Syntax Square 11/28 - Elise Newman

Speaker: Elise Newman (MIT)
Title: Middles produce easily if you have enough stuff
Date and time: Tuesday November 28, 1-2pm
Location: 32-D461
Abstract:  

It has been proposed in the literature that Anti-locality (Abels 2003, Erlewine 2016) can help us understand a number of subject-object asymmetries in A-bar movement. However, it has been stipulated that such a restriction cannot exist for A-movement due to the idea that subjects move string-vacuously to Spec TP. In this talk, I argue that such subject-object asymmetries also occur with A-movement, and that they also can be explained by Anti-locality. I propose that middles are a direct reflection of this, as can be seen by regarding novel facts about middle formation that previous semantic accounts cannot explain. 
 
Middles look like inchoative unaccusatives except for a few key differences:
  • They have unexpressed external arguments
  • They have an adverb restriction
(1) a. The ice melted (quickly) (all by itself).

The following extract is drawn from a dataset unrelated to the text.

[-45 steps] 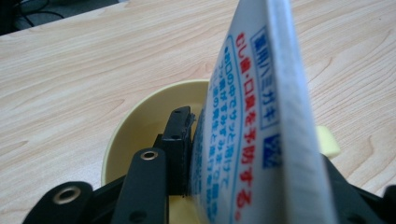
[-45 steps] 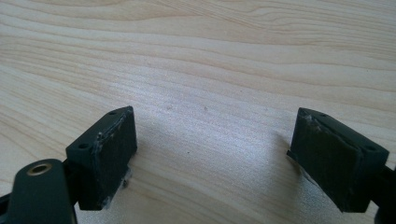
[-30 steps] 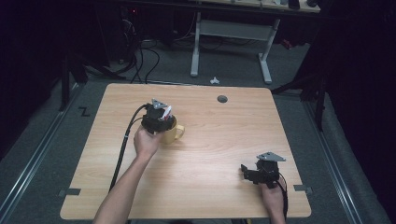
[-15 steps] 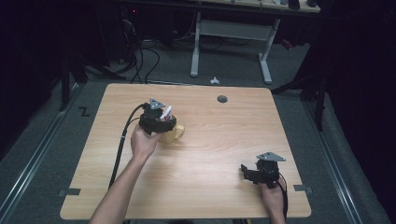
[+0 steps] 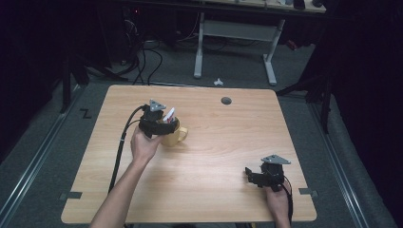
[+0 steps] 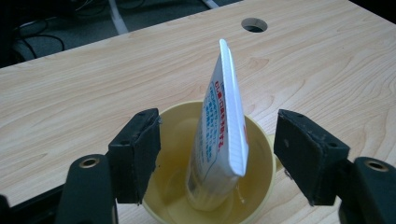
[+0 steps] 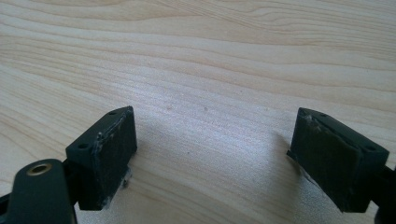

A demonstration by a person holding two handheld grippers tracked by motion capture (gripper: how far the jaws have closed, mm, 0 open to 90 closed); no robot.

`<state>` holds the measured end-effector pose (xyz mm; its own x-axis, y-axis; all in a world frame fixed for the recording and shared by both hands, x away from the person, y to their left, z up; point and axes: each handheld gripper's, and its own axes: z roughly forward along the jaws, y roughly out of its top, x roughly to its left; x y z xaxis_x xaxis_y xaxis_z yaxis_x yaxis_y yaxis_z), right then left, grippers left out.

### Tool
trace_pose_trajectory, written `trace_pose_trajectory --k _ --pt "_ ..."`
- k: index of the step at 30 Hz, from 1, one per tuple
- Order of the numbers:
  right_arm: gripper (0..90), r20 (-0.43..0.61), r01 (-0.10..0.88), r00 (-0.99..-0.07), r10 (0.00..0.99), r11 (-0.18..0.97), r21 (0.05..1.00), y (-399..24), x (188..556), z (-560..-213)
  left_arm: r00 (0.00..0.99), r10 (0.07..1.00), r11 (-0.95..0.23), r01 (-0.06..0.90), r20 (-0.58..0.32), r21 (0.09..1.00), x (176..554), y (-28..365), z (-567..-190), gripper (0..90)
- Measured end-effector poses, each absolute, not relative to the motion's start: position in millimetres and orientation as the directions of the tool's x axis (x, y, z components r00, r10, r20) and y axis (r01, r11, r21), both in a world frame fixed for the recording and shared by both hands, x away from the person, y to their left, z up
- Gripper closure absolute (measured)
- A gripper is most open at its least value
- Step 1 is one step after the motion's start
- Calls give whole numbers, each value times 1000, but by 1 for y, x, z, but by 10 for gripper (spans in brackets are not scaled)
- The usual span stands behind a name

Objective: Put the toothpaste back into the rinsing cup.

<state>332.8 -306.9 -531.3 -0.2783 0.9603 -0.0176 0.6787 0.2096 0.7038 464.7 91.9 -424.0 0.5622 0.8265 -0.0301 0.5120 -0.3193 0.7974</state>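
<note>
A yellow mug [image 5: 177, 136] stands on the wooden table [image 5: 223, 142], left of centre. A white toothpaste tube [image 6: 222, 126] with red and blue print leans upright inside the mug [image 6: 259, 140], its flat crimped end up. My left gripper [image 6: 219, 140] hangs just over the mug, its jaws on either side of the tube. They have just been opening, and neither pad touches the tube. In the high view the left gripper [image 5: 164, 124] covers part of the mug. My right gripper [image 7: 212, 154] rests open on bare wood near the table's front right [image 5: 252, 176].
A round cable hole [image 5: 226, 100] sits near the table's far edge. The left gripper's black cable [image 5: 121, 147] trails back along the person's forearm. Beyond the table are a grey floor, loose cables and a white desk frame [image 5: 233, 33].
The left gripper has stayed over the mug with only a slight shift, and its jaws look wider apart around the tube. The right gripper has not moved.
</note>
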Motion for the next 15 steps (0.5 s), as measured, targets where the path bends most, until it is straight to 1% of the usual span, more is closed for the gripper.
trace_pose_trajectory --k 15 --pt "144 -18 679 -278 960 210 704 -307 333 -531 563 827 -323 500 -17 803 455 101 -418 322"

     b. The book read *(quickly) (*all by itself).
 
I propose that objects of middles move through the canonical subject position on their way to Spec TP. The adverb restriction is a result of the object’s sensitivity to Anti-locality as it undergoes this movement chain. The two (arguably 3) types of adverb restrictions pattern with how embedded the object is at the beginning of the derivation.